Upgrades meant to outlast the tournament

The overhaul stretches well beyond the grass. Accessibility improvements, renovated dressing rooms, new hospitality spaces and a permanent merchandise store are all part of the package, framed as a legacy investment by provincial and tournament officials in Inside FIFA. Provincial leaders said the upgrades are intended to boost tourism and keep BC Place competitive for concerts and major events long after the World Cup leaves town.

What it means for Pacific Northwest fans

The work effectively plugs Vancouver into a broader Pacific Northwest hosting corridor. Between Vancouver and nearby Seattle, supporters will have access to more than a dozen World Cup matches within a relatively short drive, a regional perk Fox 13 Seattle highlighted.

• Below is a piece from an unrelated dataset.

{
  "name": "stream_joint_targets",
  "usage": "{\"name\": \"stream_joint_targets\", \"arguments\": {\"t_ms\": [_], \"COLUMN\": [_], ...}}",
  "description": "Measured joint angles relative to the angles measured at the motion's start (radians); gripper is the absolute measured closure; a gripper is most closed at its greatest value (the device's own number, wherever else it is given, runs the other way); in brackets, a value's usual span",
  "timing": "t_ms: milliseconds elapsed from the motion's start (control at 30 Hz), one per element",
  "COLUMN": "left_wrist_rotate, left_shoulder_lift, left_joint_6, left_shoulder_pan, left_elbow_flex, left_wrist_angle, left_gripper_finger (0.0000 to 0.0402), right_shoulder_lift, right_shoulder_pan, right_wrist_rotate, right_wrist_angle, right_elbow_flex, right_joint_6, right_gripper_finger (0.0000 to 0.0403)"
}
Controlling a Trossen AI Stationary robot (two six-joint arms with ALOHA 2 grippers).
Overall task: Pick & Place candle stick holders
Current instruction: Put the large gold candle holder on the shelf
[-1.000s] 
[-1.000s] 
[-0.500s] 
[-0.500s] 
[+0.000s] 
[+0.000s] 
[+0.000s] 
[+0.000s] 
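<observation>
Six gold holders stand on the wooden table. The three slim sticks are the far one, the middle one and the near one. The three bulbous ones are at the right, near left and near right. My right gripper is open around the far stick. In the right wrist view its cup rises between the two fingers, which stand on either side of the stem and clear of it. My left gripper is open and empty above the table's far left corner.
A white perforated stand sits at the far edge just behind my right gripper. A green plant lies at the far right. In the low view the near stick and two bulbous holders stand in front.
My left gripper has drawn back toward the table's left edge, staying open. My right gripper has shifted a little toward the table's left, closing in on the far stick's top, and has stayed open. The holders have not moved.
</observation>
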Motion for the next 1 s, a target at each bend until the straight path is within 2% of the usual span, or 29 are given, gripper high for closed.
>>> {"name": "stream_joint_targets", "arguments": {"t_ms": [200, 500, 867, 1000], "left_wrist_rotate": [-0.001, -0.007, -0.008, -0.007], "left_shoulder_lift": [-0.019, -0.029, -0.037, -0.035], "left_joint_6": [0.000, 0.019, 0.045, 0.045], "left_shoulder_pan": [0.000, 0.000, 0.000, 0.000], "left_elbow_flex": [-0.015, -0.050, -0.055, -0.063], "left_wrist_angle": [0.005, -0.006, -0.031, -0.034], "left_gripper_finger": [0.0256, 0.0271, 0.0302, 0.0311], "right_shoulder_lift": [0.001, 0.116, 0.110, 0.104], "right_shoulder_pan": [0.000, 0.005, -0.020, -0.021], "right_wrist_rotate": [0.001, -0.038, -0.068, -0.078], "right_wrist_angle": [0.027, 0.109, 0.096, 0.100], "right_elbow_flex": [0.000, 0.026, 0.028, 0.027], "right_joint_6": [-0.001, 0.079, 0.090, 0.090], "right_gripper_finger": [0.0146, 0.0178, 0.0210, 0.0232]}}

That setup has organizers and travel planners talking about cross-border itineraries for visiting supporters and weekend runs for local fans chasing multiple matches.

With BC Place’s first scheduled Vancouver match on June 13, stadium teams plan to spend the next weeks fine-tuning broadcast runs and keeping a close eye on the new pitch until FIFA assumes venue control for the tournament. After the final whistle on July 7, stadium managers expect to pull up the temporary grass and slide the venue back into its regular event calendar and tenant schedule.